GIFT City’s fund management ecosystem has expanded rapidly, but the acceleration is still coming from a concentrated pool of investors, the EY-HSBC compendium on India’s IFSC shows. Total fund commitments rose 117 percent year-on-year, climbing from USD 12.1 billion in September 2024 to USD 26.3 billion by September 2025. But the investor count increased far more modestly — up just 38 percent, from 3,417 to 4,733 over the same period. The data points to a market powered less by broad retail-style participation and more by a relatively small set of allocators writing disproportionately larger cheques.
The compendium compiles a year’s worth of data across the International Financial Services Centre, with latest set of disclosures showing how GIFT City is finding firmer footing as activity deepens across funds, banking and trade finance.
While the investor pool is witnessing a gradual rise, further data on deployment of capital shows deepening activity within the fund ecosystem.
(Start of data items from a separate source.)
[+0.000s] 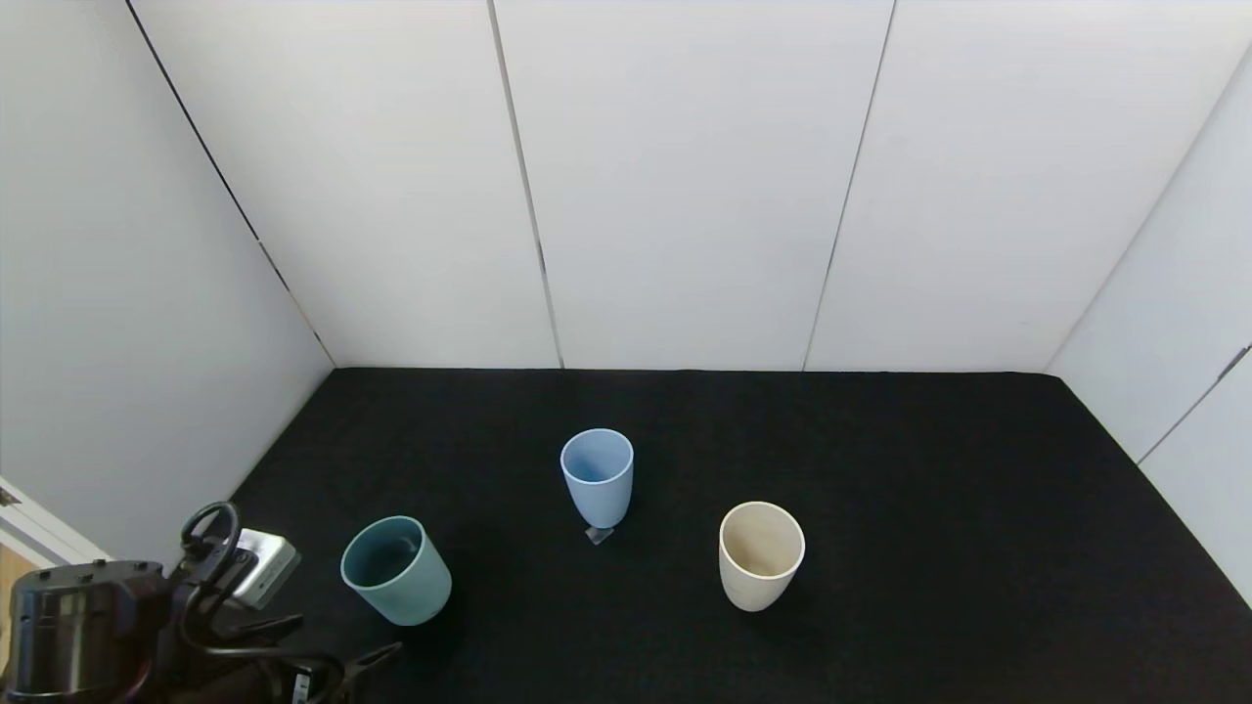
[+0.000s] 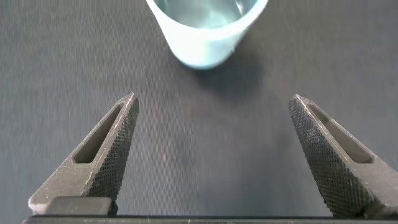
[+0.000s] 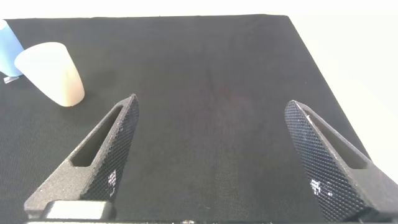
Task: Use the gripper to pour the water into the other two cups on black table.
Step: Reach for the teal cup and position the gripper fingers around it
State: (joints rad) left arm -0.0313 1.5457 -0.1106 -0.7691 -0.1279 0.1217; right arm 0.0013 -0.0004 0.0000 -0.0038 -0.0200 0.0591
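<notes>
Left gripper (image 2: 211, 143) nearest, jaws wide, empty, short of teal cup (image 1: 395, 570). Risk: off-centre approach tips cup, spilling water (image 2: 202, 11). Right gripper (image 3: 211, 149) wide, idle.

Right gripper (image 3: 211, 155): fingers (image 3: 102, 155) spread wide above black table (image 3: 205, 68), holding nothing. Cream-white cup (image 3: 51, 73): upright on table, well apart from gripper. Pale blue cup (image 3: 7, 55): just beside cream-white cup, mostly cut off.

The teal cup (image 2: 207, 31) was cropped at its rim in the left wrist view; the blue cup (image 3: 7, 55) was cut by the right wrist view's edge, and the left end effector (image 1: 328, 657) ran partly off the head view's near edge.
</notes>
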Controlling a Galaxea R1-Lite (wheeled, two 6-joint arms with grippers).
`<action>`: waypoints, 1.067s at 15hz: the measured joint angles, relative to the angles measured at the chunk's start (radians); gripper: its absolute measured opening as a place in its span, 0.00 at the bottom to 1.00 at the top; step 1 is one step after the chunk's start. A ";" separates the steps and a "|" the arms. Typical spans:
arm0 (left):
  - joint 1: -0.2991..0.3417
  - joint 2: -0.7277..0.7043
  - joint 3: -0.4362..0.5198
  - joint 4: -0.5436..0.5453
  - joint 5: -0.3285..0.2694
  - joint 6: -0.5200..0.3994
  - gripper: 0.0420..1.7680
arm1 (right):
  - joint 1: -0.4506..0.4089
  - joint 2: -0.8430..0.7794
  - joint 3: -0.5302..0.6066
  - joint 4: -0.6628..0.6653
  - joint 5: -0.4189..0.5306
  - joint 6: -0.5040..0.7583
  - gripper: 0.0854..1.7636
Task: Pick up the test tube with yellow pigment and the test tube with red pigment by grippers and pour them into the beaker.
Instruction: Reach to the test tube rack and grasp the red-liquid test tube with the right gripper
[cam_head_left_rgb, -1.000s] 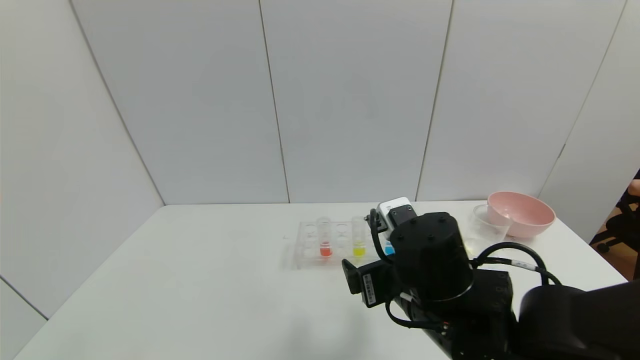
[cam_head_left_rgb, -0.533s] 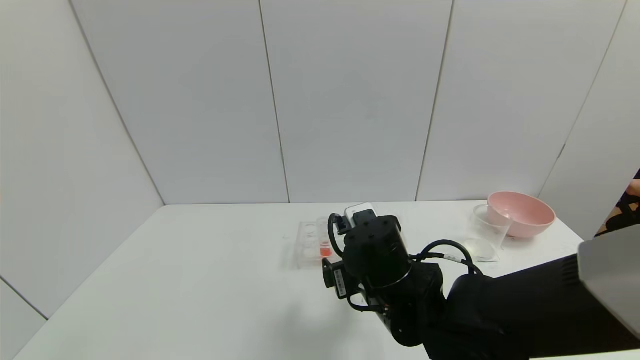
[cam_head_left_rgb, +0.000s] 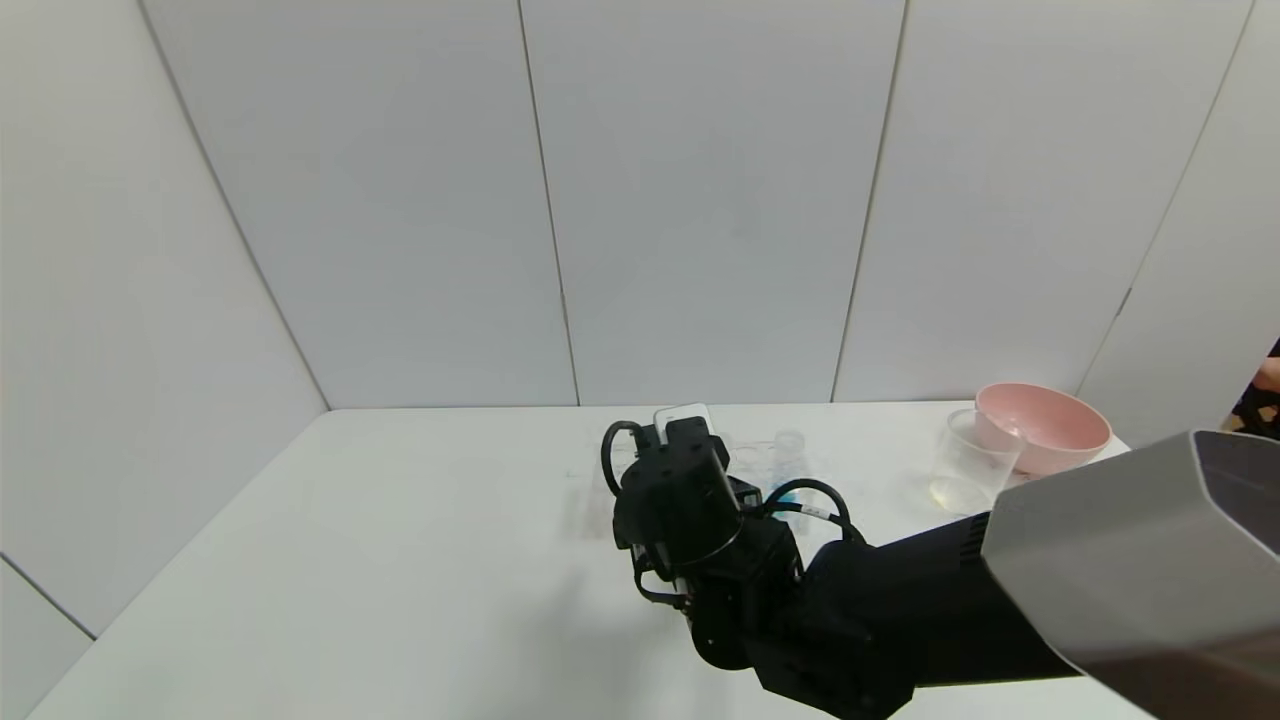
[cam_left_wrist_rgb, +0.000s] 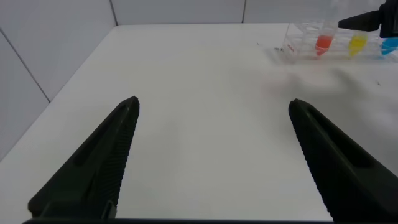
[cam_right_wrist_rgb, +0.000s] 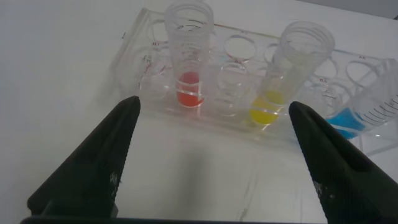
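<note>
In the right wrist view a clear rack (cam_right_wrist_rgb: 245, 134) holds the test tube with red pigment (cam_right_wrist_rgb: 188, 62) and the test tube with yellow pigment (cam_right_wrist_rgb: 292, 68), both upright. My right gripper (cam_right_wrist_rgb: 214, 106) is open just in front of the rack, its fingers spread about as wide as those two tubes, touching neither. From the head camera, my right wrist (cam_head_left_rgb: 680, 490) hides both tubes. The beaker (cam_head_left_rgb: 968, 465) stands at the right, a pale film at its bottom. Over bare table to the left, my left gripper (cam_left_wrist_rgb: 214, 101) is open and empty.
A third tube with blue liquid (cam_right_wrist_rgb: 373, 115) sits at the rack's end nearer the beaker. A pink bowl (cam_head_left_rgb: 1042, 425) stands right behind the beaker near the table's right edge. White wall panels close off the back and left sides.
My right arm has swung left along the rack, from in front of the blue tube to facing the red and yellow tubes. Its jaws have stayed wide.
</note>
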 joint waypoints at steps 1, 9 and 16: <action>0.000 0.000 0.000 0.000 0.000 0.000 0.97 | 0.001 0.015 -0.019 0.000 -0.016 0.000 0.97; 0.000 0.000 0.000 0.000 0.000 0.000 0.97 | 0.009 0.119 -0.173 -0.003 -0.055 0.016 0.97; 0.000 0.000 0.000 0.000 0.000 0.000 0.97 | -0.005 0.210 -0.311 -0.001 -0.068 0.012 0.97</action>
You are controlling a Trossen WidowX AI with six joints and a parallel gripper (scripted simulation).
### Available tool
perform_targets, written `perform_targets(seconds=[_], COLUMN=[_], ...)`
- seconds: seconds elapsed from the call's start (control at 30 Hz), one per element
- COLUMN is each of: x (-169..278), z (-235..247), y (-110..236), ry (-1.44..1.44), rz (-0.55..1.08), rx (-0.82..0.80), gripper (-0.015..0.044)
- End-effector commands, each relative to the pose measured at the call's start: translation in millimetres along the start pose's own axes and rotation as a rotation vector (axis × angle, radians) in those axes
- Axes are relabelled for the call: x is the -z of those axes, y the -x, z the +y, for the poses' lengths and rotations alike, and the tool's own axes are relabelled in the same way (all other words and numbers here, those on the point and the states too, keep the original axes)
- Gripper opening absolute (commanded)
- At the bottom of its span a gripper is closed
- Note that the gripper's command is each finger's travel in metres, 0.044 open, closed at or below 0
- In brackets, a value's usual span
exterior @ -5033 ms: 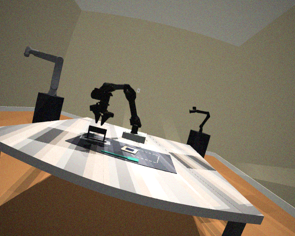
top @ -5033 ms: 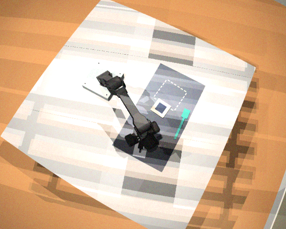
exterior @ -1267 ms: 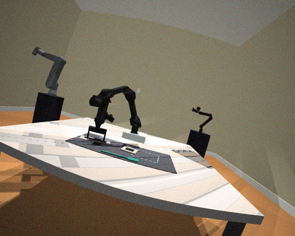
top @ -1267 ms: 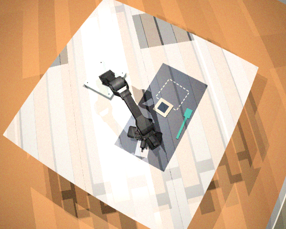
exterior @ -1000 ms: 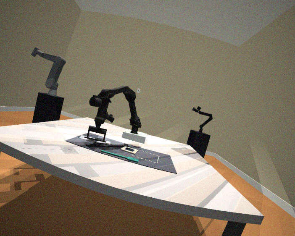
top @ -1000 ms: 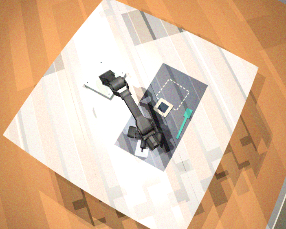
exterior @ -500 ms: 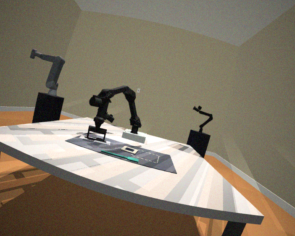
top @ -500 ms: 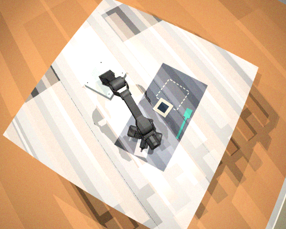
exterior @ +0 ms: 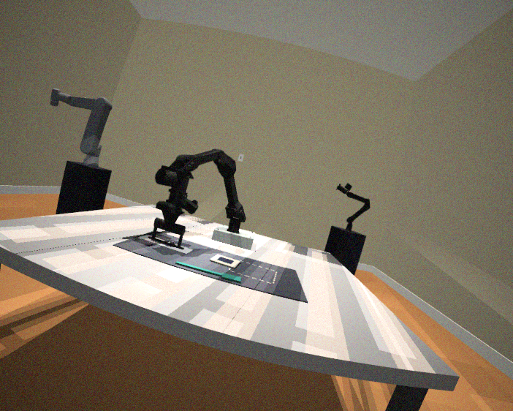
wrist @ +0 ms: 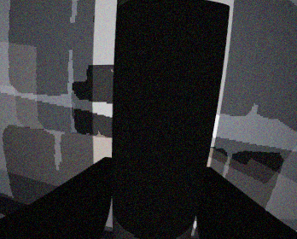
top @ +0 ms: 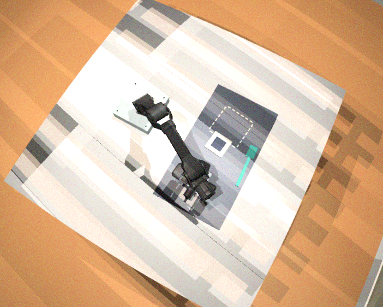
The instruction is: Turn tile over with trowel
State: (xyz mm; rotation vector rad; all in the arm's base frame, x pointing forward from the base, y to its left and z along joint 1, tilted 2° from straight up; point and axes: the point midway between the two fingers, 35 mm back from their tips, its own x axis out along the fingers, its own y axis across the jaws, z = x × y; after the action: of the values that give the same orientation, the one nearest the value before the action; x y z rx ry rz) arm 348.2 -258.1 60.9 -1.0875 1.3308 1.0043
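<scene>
The teal trowel (top: 243, 170) (exterior: 202, 268) lies flat on the dark mat (top: 256, 110) (exterior: 293, 288), its blade toward the dashed outline (top: 239, 113). The white tile (top: 219, 144) (exterior: 224, 260) lies with its dark marked square up, just outside the outline's near edge. My gripper (top: 191, 198) (exterior: 167, 242) (wrist: 156, 172) is down at the mat's other end, well away from the trowel and the tile. It is shut on a dark cylinder (wrist: 170, 84) that fills the middle of the wrist view.
The arm's pale base plate (top: 130, 114) (exterior: 231, 237) sits on the striped table (top: 89, 81) beside the mat. A grey arm (exterior: 92, 127) and a small black arm (exterior: 352, 205) stand on pedestals beyond the table.
</scene>
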Motion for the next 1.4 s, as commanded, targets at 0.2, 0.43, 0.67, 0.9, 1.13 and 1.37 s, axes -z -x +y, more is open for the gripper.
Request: perform_targets(seconds=[0.2, 0.43, 0.67, 0.9, 1.13, 1.37], x=[-0.6, -0.6, -0.6, -1.3, -1.7, 1.0], z=[0.0, 0.0, 0.0, 1.8, 3.0, 1.1], y=[-0.8, -0.8, -0.8, 34.3, 44.3, 54.3], ry=[-0.023, -0.023, -0.023, -0.028, -0.029, -0.081], rz=[-0.004, -0.004, -0.004, -0.004, -0.004, 0.004], rx=[-0.001, -0.001, -0.001, -0.001, -0.001, 0.032], gripper=[0.027, 0.027, 0.027, 0.027, 0.027, 0.03])
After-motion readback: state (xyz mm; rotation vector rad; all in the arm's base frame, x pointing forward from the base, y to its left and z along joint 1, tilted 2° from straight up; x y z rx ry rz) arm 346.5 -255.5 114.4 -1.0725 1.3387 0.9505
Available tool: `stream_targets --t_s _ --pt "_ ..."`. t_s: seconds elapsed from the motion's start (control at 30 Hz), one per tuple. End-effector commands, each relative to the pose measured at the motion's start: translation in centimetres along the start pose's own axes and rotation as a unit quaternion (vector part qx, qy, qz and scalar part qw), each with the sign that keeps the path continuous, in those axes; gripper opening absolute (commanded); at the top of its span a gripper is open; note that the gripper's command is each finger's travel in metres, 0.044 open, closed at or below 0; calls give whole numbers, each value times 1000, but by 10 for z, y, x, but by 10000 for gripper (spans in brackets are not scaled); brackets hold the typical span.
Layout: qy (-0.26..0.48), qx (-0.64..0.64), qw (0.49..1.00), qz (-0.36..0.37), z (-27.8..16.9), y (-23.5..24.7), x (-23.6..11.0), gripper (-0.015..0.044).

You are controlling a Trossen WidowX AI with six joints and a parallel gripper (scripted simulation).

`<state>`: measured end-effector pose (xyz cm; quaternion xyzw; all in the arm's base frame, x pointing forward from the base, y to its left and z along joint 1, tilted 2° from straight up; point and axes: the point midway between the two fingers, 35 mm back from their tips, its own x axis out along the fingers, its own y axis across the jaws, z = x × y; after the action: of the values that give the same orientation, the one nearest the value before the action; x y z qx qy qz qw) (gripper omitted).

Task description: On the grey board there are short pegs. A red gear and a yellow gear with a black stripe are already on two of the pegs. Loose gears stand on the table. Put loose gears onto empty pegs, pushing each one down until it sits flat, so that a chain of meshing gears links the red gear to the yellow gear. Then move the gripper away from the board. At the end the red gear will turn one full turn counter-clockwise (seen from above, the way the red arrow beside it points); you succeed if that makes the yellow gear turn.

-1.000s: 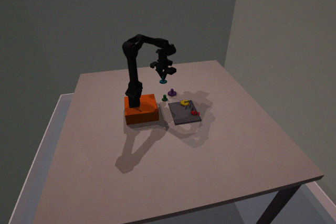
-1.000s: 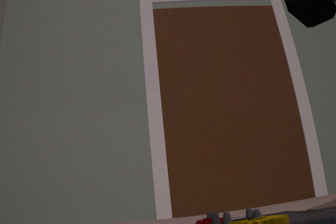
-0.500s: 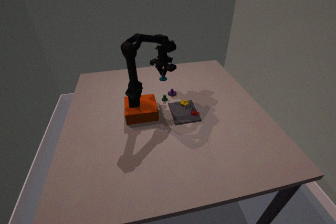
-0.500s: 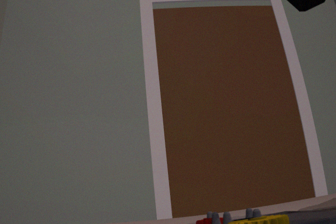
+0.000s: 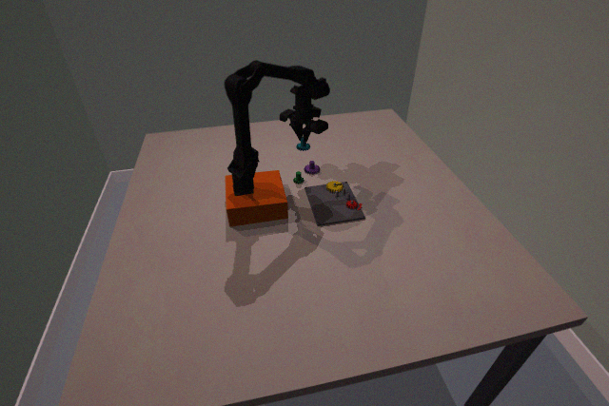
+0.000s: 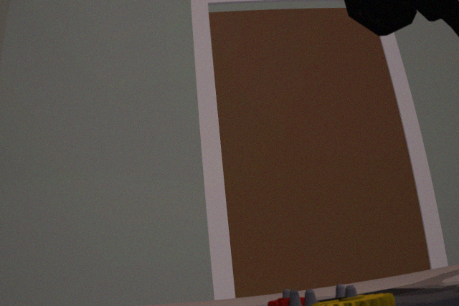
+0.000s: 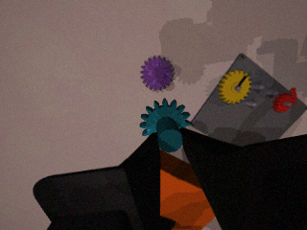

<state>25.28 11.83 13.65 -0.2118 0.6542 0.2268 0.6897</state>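
Relative to the grey board (image 5: 326, 212) (image 7: 216, 117), the gripper (image 5: 304, 140) (image 7: 168, 135) is raised above the table (image 5: 393, 293) and off the board's side, its fingers nearly closed and clamped on the upright stem of a teal gear (image 5: 303, 146) (image 7: 164, 115), whose toothed disc hangs below the fingertips. The purple gear (image 5: 311, 168) (image 7: 157, 73) and the green gear (image 5: 298, 178) stand on the table near the board, each with its stem upward. On the board, the yellow gear (image 5: 335, 186) (image 6: 357, 299) (image 7: 234, 86) with its black stripe and the smaller red gear (image 5: 352, 204) (image 6: 283, 302) (image 7: 283, 103) sit apart, bare pegs (image 5: 343, 191) (image 6: 310, 297) (image 7: 250, 103) standing between them. The orange block (image 5: 256, 212) (image 7: 184, 192) under the arm (image 5: 241, 121) lies beside the board, apart from it.
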Motion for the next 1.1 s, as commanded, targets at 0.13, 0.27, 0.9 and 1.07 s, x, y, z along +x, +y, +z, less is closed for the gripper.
stream_targets --t_s 0.13,0.27,0.9,1.07 --pt "-2 6 1000 -6 6 -20 3 0" --pt "-2 5 1000 -6 8 -30 5 0" --pt "-2 8 1000 -7 13 -77 18 0" --pt "-1 18 1000 -8 12 -90 22 0"
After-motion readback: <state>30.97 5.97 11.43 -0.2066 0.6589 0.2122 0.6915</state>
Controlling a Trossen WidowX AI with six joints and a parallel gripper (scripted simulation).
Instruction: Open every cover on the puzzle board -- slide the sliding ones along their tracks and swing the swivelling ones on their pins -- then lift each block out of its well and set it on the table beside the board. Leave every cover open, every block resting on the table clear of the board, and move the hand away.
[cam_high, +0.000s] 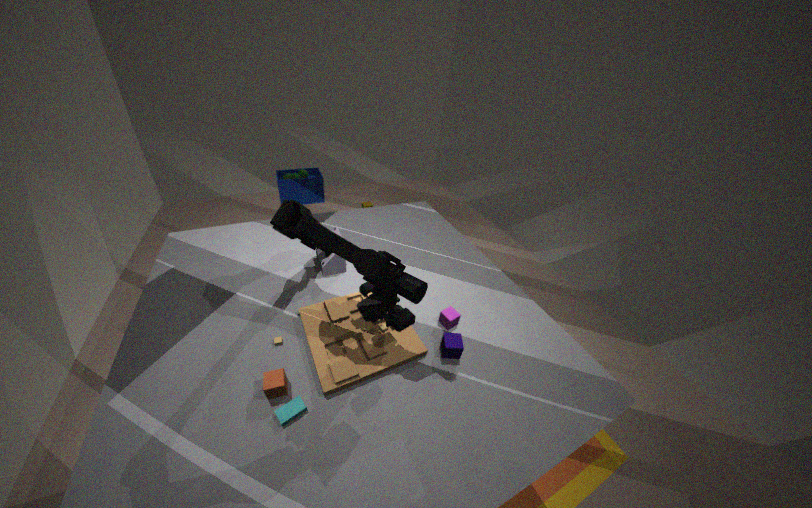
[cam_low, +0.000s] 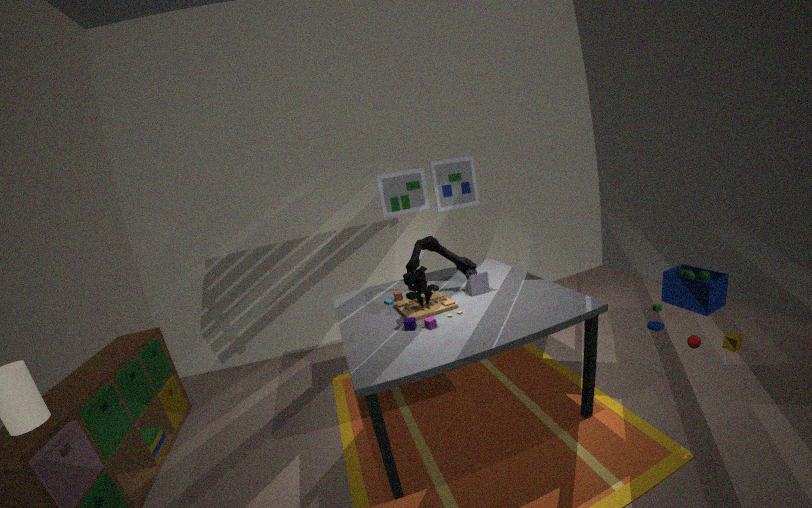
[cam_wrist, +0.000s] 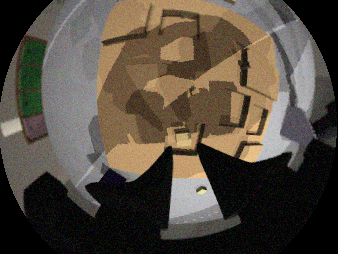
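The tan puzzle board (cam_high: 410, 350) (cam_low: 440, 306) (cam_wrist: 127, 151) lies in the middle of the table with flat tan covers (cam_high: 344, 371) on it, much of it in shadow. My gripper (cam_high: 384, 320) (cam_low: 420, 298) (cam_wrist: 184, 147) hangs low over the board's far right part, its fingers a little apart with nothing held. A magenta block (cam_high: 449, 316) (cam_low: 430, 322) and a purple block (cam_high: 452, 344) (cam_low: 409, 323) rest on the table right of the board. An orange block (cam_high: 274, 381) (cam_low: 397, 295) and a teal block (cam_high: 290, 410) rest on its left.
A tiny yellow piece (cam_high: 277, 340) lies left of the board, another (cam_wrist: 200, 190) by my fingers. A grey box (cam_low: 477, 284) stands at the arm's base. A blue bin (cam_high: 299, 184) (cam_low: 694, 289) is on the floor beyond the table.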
Investments by GIFT-based funds more than doubled, to USD 11.37 billion (broadly in line with the rise in commitments).
From late 2023 to September 2025, GIFT City’s fund ecosystem saw FMEs jump from 83 to 194, and the number of funds and schemes has more than tripled from under 100 to 310. Between March and September 2025 alone, GIFT added 32 FMEs and 81 schemes, reflecting a six-month growth burst of 20 to 35%. Category III AIF registrations led the acceleration at ~94 percent CAGR over past 2 years, reaching 188 in September 2025. Meanwhile Category I/II AIFs stood at 100. Besides, there are now 18 venture/angel schemes and 4 retail schemes.
Where usage has expanded most sharply is in trade finance platforms. International Trade Finance Services (ITFS) transactions have grown from 544 to 1,849 in a year, a 240 percent increase. While the value of financed transactions has risen from USD 26 million to USD 74 million. Unlike fund commitments or bank flows, which reflect institutional decision-making cycles, ITFS usage is an on-ground, day-to-day activity metric. The acceleration suggests that GIFT is being embedded deeper into corporate treasury and trade workflows, especially for MSME exporters seeking faster cross-border settlement lines.
Across the banking space, the centre now hosts 18 foreign banks and 17 Indian banks, with cumulative transactions of USD 143 billion in Q2 (July-September 2025).
IFSC’s banking activity used to be dominated by loan books and trade finance but new data suggests that the balance is shifting. Deposits have grown 45 percent to USD 7.94 billion, signalling that more liquidity is being retained within the IFSC rather than merely routed through it. Lending remains the mainstay, with trade finance, commercial and retail loans together reaching USD 70.1 billion, up 48 percent year-on-year. But the rise in deposits and investments (up 55 percent to USD 5.96 billion) gives the banking ecosystem a more rounded profile than in earlier years.
Derivatives outstanding have moderated slightly, indicating some stabilisation in positions even as balance-sheet activity grows.
The compendium also highlights an expansion in the supporting architecture around GIFT, which has grown quietly alongside the rise in capital flows. During the year, the IFSC added three global in-house centres, bringing specialised treasury and operational functions into the district. Activity in the innovation layer has picked up as well, with over 30 fintech and sandbox entities now operating under IFSCA’s regulatory framework. This is being reinforced by a broader set of service providers, with around 100 firms in technology, legal, compliance and fund administration now operational within GIFT City.